# Pull a sample of notes from MIMIC-III 

`NOTEEVENTS_DATA_TABLE.csv`

In [1]:
import re
import csv
import glob
import cPickle
import itertools
import numpy as np

## Map ShARe/CLEF corpus notes to MIMIC-III 

In [2]:
def get_clef_key(note):
    """
    Create ShARe/CLEF key
    """
    return note[1] + "_" + note[3] 
    
def get_mimic_key(note):
    """
    Create MIMIC-III key that maps to ShARe/CLEF note keys
    """
    description = note['DESCRIPTION'] if note['CATEGORY'] != "Radiology" else "REPORT"
    return "{}_{}_{}".format(note['SUBJECT_ID'], note['CATEGORY'], description).upper()

In [3]:
root_dir = "../data/corpora/clef/2014ShAReCLEFeHealthTasks2/training/"
filelist = glob.glob("{}/*.txt".format(root_dir))
clef_corpus = []

for fpath in filelist:
    doc = open(fpath,"rU").read()
    header = doc.splitlines()[0]
    doc = doc.lstrip(header)
    header = map(lambda x:x.split(), header.split("||||"))
    header = list(itertools.chain.from_iterable(header))
    clef_corpus.append([get_clef_key(header), doc])

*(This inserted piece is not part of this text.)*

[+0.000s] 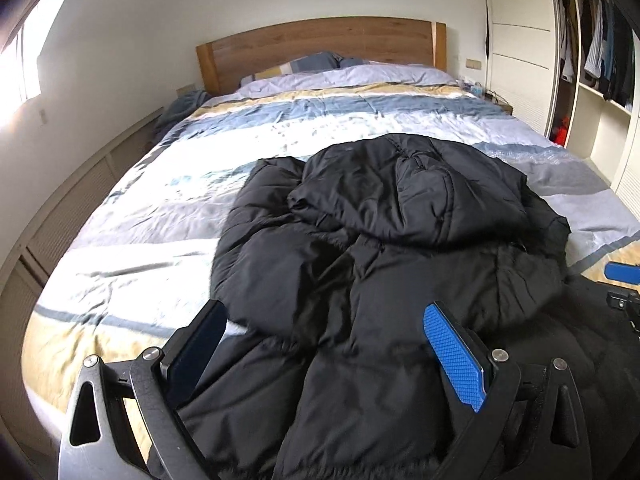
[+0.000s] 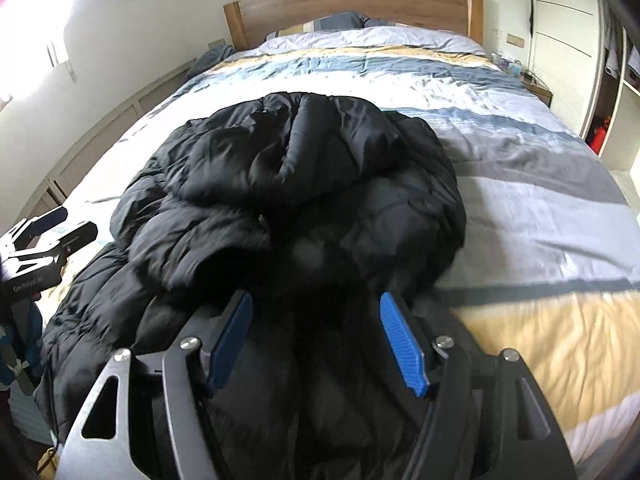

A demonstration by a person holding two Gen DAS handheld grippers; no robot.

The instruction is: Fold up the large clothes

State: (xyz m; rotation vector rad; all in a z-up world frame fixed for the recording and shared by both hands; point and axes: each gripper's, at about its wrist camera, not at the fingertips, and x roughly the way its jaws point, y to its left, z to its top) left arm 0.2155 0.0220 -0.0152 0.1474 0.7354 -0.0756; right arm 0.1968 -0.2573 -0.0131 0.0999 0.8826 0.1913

clef_corpus = dict(clef_corpus)
print len(clef_corpus)

299


## Sample MIMIC-III documents
Here we use [reservoir sampling](https://en.wikipedia.org/wiki/Reservoir_sampling) to built an unlabeled dataset of 50,000 MIMIC-III critical care notes. 

In [4]:
csv_reader = csv.reader(open("/users/fries/NOTEEVENTS_DATA_TABLE.csv","rU"))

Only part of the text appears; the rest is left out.